* **Provided material**

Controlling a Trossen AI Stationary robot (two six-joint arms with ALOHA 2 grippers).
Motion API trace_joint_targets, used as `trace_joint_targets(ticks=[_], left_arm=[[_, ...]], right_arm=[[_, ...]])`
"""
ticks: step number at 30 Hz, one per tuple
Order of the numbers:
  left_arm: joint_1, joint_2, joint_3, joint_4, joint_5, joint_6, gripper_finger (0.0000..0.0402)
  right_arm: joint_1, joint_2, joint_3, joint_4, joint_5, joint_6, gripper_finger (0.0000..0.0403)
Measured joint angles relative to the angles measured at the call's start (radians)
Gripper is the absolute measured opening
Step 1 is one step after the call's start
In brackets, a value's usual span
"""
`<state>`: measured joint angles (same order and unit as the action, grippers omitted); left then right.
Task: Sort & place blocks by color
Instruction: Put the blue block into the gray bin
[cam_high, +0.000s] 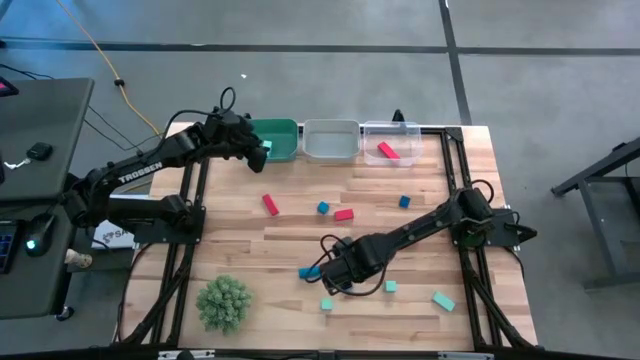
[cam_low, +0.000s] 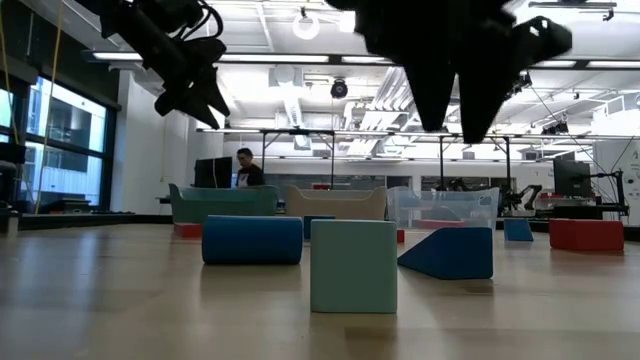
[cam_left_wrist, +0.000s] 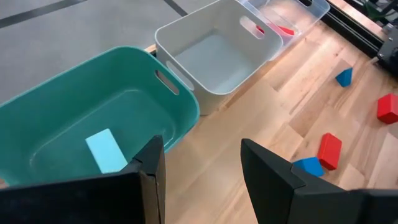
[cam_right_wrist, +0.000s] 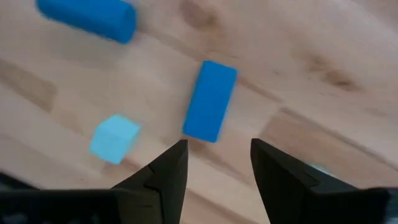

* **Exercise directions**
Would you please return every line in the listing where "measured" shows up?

* **Task result**
Measured joint angles relative to the angles measured at the call's start (radians)
Gripper is the absolute measured opening
`<state>`: measured joint angles (same order and unit as the action, grippers omitted); left then right.

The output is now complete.